Speaking in an interview Rossi explained that once [the documents] are 100% ordered, they would be freely accessible for anybody. The politician also ruled out any prospect of the government filtering information held in the files.
We are still analyzing the material but the minutes of meetings prior to the Junta, in which the three Secretary-Generals of each military force met in order to decide the actions that the Junta would later carry out, are included amongst other things, Rossi revealed.
The minister also asserted that the release of the documents was not an effort by the government to link the Clarín Group with Papel Prensa (newsprint monopoly) and the dictatorship, therefore weakening the media giant.
The truth is that we have never tried to take advantage of the Papel Prensa issue; that was what the military Junta did, he fired.
Between September 1976 and November 1977 there are 13 minutes which discuss the matter. From a total of 36 minutes, 13 represents more than a third. That is significant.
It is also clear that for the Junta, Papel Prensa was a part of the same theme as the detention of [ex-owners] the Graiver family... this appears clearly in the minutes,” he added.
“The thing is that they bought Papel Prensa newsprint and that situation was discussed by the Junta members. It’s obvious that it was not a minor topic”, concluded Rossi.
The original Papel Prensa idea was floated by dictator Juan Carlos Onganía, who ruled Argentina between 1966 and 1970 and wanted to establish a newsprint manufacturer in order to promote industrialization via import substitution. But Papel Prensa SA was actually founded in 1971, during General Alejandro Lanusse’s dictatorship.

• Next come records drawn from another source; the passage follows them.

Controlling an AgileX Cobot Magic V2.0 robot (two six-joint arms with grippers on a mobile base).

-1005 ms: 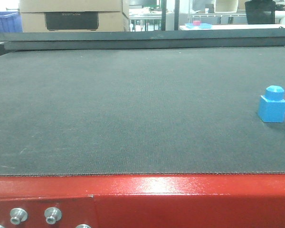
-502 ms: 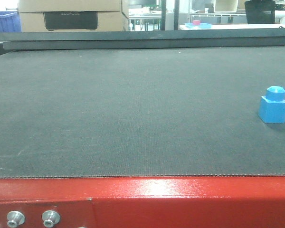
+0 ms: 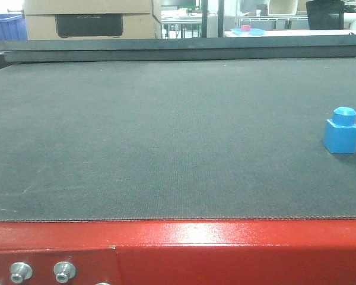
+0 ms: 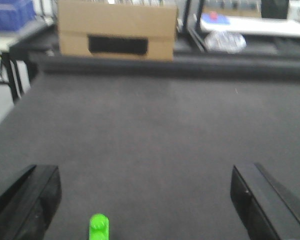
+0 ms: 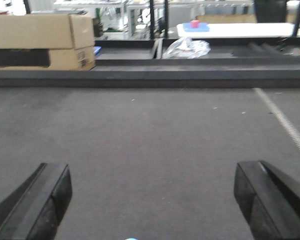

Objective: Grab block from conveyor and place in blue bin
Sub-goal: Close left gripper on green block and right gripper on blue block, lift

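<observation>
The block stood upright on the belt, close to its right edge in the front view. Over the last second it had crept only a touch rightward. The bolts on the red frame had wobbled about as much, so the shift may have been the camera rather than the belt. Either way the block looked near enough at rest, which I judged made it a steady target rather than one to chase. Neither wrist view showed it plainly; a pale blue sliver at the bottom edge of the right wrist view was too small to name. The right jaws were spread wide and empty over bare belt, and the left jaws were likewise wide apart and holding nothing. A small green piece sat low between the left jaws, and I could not tell if it belonged to the arm. No pick had begun, and the right arm seemed the likelier one for it. A blue bin showed far back on the left beside a cardboard box, well apart from the block.
</observation>
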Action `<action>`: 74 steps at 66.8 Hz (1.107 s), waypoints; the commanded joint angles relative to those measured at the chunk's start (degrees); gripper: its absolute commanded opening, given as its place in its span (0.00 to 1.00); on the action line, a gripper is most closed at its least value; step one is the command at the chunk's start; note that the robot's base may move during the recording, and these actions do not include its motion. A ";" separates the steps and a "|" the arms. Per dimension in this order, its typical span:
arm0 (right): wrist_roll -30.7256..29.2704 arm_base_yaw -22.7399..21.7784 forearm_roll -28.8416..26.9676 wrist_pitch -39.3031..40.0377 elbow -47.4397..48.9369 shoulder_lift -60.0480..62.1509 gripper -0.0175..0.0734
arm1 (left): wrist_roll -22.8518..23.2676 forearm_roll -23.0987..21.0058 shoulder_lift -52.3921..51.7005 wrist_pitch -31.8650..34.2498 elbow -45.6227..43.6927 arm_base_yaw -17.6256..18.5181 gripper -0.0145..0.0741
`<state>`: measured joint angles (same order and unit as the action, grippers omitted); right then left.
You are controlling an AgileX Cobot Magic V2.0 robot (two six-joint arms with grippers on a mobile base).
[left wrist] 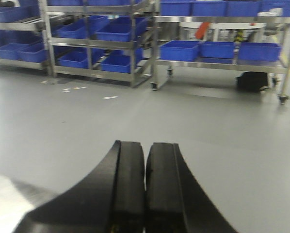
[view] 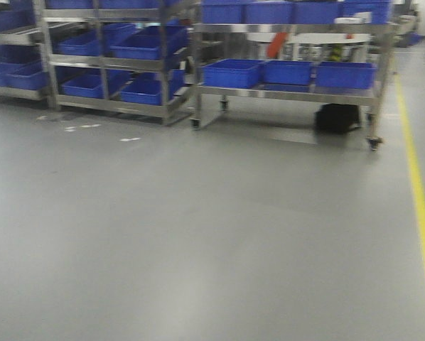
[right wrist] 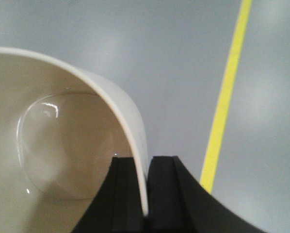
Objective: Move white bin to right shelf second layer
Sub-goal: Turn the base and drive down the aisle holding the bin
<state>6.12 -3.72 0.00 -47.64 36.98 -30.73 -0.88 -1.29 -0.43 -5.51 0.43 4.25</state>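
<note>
Right end effector [right wrist: 146, 167] clamped on the wall of the white bin [right wrist: 62, 145]; left end effector [left wrist: 145, 150] closed, empty.
The bin hangs over the grey floor [right wrist: 174, 58], a yellow line [right wrist: 225, 102] at its 3 o'clock; racks of blue crates [view: 145, 46] stand at 11 o'clock in the front view, well apart.

A steel trolley [view: 283, 93] on castors stands at the far side of the grey floor [view: 198, 234]. Three blue crates [view: 288, 72] sit side by side on its lower shelf, with more along the top. A black object [view: 337, 118] lies beneath it. A yellow line [view: 420, 206] runs along the floor at the right, and small white marks [view: 81, 128] dot the left.
</note>
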 commanded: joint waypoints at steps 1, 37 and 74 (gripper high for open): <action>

Later, during Juan Perón’s third presidency (1973-1974), businessman David Graiver, allegedly linked to the left-wing Peronist organization Montoneros, purchased the private shares of the newsprint. Graiver died in a strange plane accident in México in August, 1976. His heirs were his wife, Lidia Papaleo, and his daughter Sol. Papaleo and other members of the so-called Graiver group were reportedly kidnapped by the dictatorship squads, tortured and forced to sell Papel Prensa newsprint to Fábrica Argentina de Papel para Diarios (FAPEL SA) on November 2, 1976, which later sold its shares to the dailies La Nación, Clarín and La Razón.
Rossi also announced that the Air Force will be in charge of protecting the documents as a sign of change in one of the forces that unleashed repression in Argentina, focusing mainly in the Western part of Buenos Aires province.